In most situations, also to avoid overburdening the emergency room, a medical examination with the trusted proctologist who will be able to give clear directions to the patient and possibly prescribe ad hoc tests and therapies is more indicated,” Dr. Stuto explains.

Things not to do

In the case of leakage of blood from the anal area, some self-medication methods generally have no beneficial effects, so they are ineffective. These include:

  • application of ice; 
  • taking medications such as anti-inflammatory drugs or local anesthetics/pain relievers.

Causes of anal bleeding

Hemorrhoidal disease is the most common cause of anal bleeding and is generally characterized by the absence of pain. Hemorrhoids are, in fact, pads that serve to maintain anal continence and constantly swell and deflate. 
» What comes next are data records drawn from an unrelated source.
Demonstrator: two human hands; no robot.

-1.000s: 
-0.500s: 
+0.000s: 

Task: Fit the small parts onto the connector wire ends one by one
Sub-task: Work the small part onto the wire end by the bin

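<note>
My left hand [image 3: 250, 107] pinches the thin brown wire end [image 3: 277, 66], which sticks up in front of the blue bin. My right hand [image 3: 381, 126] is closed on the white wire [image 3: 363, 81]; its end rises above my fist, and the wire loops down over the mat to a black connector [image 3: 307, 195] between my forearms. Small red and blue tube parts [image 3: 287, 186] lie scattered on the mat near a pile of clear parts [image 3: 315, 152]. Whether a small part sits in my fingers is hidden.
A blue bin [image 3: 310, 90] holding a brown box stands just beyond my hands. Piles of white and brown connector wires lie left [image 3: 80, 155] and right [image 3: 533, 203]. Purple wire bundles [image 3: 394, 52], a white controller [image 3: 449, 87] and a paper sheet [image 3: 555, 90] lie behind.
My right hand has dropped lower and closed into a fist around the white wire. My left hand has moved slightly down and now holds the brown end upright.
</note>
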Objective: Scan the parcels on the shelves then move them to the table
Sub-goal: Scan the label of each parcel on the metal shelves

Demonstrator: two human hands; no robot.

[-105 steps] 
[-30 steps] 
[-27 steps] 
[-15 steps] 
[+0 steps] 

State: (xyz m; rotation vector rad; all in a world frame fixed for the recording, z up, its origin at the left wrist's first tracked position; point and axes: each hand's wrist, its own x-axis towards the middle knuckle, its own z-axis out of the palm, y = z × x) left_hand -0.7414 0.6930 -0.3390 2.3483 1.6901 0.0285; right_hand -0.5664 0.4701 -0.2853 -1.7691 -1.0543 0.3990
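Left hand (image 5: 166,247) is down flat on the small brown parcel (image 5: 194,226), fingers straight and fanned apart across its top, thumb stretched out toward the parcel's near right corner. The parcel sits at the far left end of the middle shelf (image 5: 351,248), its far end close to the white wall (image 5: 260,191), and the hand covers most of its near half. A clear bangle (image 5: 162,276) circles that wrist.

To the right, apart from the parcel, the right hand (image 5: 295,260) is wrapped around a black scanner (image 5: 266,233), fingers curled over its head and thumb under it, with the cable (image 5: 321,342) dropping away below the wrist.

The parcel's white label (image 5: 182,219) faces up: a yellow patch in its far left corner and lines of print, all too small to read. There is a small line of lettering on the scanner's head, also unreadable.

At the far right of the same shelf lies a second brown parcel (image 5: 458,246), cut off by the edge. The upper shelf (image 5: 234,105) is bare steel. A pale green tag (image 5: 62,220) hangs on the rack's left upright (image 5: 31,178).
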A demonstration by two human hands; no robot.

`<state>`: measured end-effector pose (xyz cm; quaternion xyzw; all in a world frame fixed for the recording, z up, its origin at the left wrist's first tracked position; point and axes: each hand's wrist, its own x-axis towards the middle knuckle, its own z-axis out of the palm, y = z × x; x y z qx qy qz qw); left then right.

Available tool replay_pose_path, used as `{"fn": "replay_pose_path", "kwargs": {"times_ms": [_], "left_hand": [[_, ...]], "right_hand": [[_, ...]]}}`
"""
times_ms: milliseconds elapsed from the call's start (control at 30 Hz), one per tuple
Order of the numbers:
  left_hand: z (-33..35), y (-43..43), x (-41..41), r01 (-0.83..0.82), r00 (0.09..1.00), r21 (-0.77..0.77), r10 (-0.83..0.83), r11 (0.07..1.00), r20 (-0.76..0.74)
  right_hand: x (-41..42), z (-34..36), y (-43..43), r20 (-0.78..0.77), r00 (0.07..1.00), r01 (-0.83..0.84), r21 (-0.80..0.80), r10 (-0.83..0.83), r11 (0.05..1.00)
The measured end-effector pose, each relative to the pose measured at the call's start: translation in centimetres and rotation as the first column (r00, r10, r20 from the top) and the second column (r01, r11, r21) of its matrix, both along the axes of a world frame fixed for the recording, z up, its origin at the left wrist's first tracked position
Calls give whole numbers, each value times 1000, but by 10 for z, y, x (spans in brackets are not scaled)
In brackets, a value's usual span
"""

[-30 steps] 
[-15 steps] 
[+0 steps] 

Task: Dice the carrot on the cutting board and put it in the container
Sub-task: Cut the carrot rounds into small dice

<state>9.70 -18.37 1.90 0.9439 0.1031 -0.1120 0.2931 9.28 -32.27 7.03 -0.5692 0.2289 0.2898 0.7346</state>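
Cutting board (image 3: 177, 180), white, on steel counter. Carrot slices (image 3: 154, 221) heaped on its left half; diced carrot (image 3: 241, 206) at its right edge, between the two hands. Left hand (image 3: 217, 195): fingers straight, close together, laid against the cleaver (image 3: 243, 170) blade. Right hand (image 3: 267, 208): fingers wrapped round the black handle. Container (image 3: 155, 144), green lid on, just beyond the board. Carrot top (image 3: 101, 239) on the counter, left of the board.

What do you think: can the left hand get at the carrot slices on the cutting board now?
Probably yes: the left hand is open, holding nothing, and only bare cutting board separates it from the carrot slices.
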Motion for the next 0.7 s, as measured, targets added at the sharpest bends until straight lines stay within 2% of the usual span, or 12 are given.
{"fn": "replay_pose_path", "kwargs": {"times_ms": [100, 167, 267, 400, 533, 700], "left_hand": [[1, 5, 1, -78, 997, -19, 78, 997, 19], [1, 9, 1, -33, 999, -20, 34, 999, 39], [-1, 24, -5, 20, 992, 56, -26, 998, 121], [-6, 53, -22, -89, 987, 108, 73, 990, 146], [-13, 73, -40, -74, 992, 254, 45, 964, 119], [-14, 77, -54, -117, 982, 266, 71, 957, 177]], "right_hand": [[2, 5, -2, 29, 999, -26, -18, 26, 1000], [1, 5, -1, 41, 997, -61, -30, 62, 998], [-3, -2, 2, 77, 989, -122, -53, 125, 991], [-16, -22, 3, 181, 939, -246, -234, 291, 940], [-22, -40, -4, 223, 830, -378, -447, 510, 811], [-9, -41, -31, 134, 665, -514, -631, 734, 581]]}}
Because they are richly vascularized, a little friction is enough to injure them. In the case of liquid stools, however, it is their acidity that goes on to damage the surface state of the hemorrhoids causing them to bleed. Generally, the hemorrhoidal lesion repairs quickly and there is little or no pain.

In addition to hemorrhoids, other common causes that can result in anal bleeding are:

  • fissures, which present as painful and bleeding in the early stage but much less so in the chronic stage;
  • proctitis (inflammation of the rectum);
  • inflammatory disease such as Crohn's disease and ulcerative colitis;
  • anal fistulas.

“Contrary to common belief, it should be made clear that only very rarely anal bleeding is associated with cancer. Of course, the age of the patient should also be taken into consideration, but especially in the young and under 40, this is a very rare case history,” the doctor explains.  

Treatment for anal bleeding varies according to the underlying cause. Generally, these are drug and surgical therapies aimed at resolving the issue identified by the physician.